DISG anticipates the creation of over 30,000 roles in the sector over the next few years, of which half are not technical in nature. Chin Tah reckons that these jobs would be catalytic in helping Singapore transition into a “bona fide tech hub that builds cool products for the region and the world.” These run the gamut from the technical to the commercial, and include roles in data analytics,software engineering, product management, UI/UX design, regional commercial operations, business development, finance, and human resource.
With Great Talent Comes Great Opportunities
Part of DISG’s efforts of building Singapore’s growing tech ecosystem is to connect the right talents with the right opportunities. This includes working alongside companies to create regional rotational programmes that expose Singaporeans to the wider market and build a deeper talent bench.
The DISG team also actively speaks with individuals who are interested in making a career switch to the tech sector or who have recently arrived in Singapore. “They were both looking to plug into the community, to understand the lay of the land, make friends, find mentors and opportunities,” Chin Tah says.
In Singapore, there is an influx of talents from different communities across the Valley, Southeast Asia, Hangzhou, and New York, and Shiyan shares that issues of socioeconomic equality and opportunity will have to be addressed as the tech ecosystem continues to grow.
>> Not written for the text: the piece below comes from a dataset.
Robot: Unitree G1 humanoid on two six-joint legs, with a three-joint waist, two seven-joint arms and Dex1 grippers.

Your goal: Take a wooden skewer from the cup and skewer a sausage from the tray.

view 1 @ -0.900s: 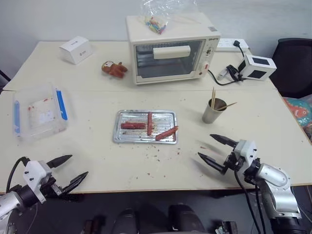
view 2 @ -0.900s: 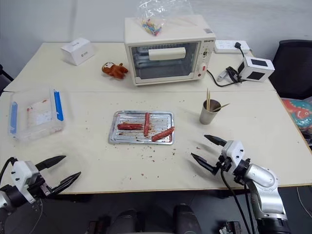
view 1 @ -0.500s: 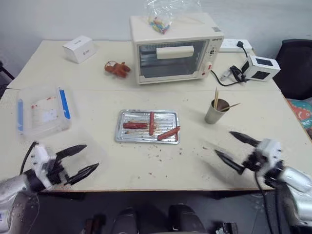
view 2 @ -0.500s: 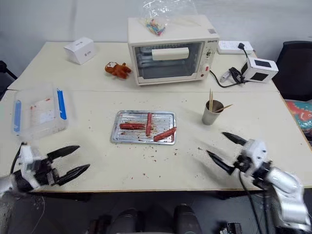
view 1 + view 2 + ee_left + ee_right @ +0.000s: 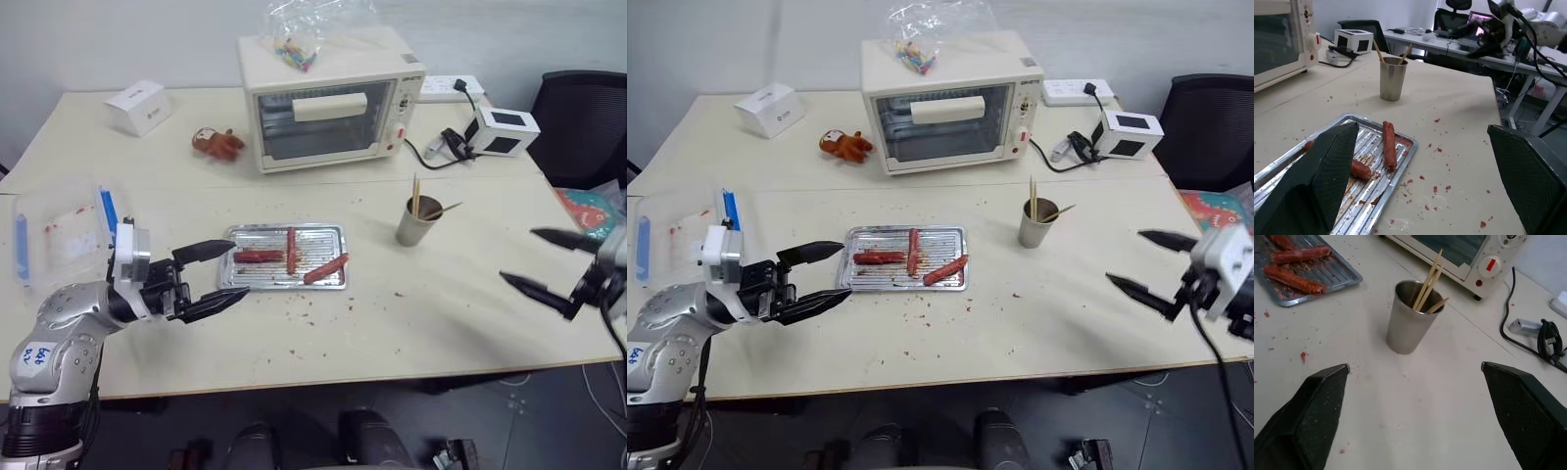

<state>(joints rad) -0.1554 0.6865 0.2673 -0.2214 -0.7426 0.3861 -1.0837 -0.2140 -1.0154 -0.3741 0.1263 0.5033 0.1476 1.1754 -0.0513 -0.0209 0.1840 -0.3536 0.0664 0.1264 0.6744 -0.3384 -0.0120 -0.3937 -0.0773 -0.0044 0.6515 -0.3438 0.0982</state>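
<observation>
Standing at the very start: nothing picked up, nothing pierced. Sticking up from the cup (image 5: pixel 412 221), several skewers, among them the wooden skewer (image 5: pixel 1428 279) to be taken, none lifted out. Resting on the bench (image 5: pixel 411 323) to the right of the tray (image 5: pixel 285 284), that cup, in front of the toaster oven (image 5: pixel 330 96). Lying in the tray, three sausages: two darker ones toward the middle and the lighter, more orange sausage (image 5: pixel 325 268) slanted at the right end, all untouched.

Hovering just left of the tray, the left hand (image 5: pixel 216 279), fingers spread wide and empty, pointing across toward the sausages. Hanging near the right edge of the bench, well apart from the cup, the right hand (image 5: pixel 550 264), fingers likewise spread and empty, aimed toward the cup in its wrist view.

Left to do, judging from this: reaching the cup, pinching one skewer, drawing it out, carrying it to the tray, and pushing the point through the orange sausage, probably with the other hand steadying.

Readable writing: very little. Showing on the oven's upper right corner, a small dark mark, too small to read. Printed on the white box (image 5: pixel 138 106) at the far left, a small logo, illegible. Scrawled in blue on the left arm's casing, some characters, not clearly legible.
</observation>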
One way to go about it, she thinks, is to find solutions that help us to be less transactional with foreign talent and to think of ways to absorb talents who truly want to be part of the Singapore story into our community.
Additionally, the DISG office has developed their own social map of individuals, identified the gaps within the broader Singapore tech network, and are now working with community builders like Singapore Global Network (SGN) to bridge connections with content and events.
“Singapore’s own experience with the tech sector has been a learning journey, and we want to continue to grow, adapt, evolve as the world changes. I’d like to warmly invite you to visit virtually, for now, and check it out for yourselves,” Chin Tah says.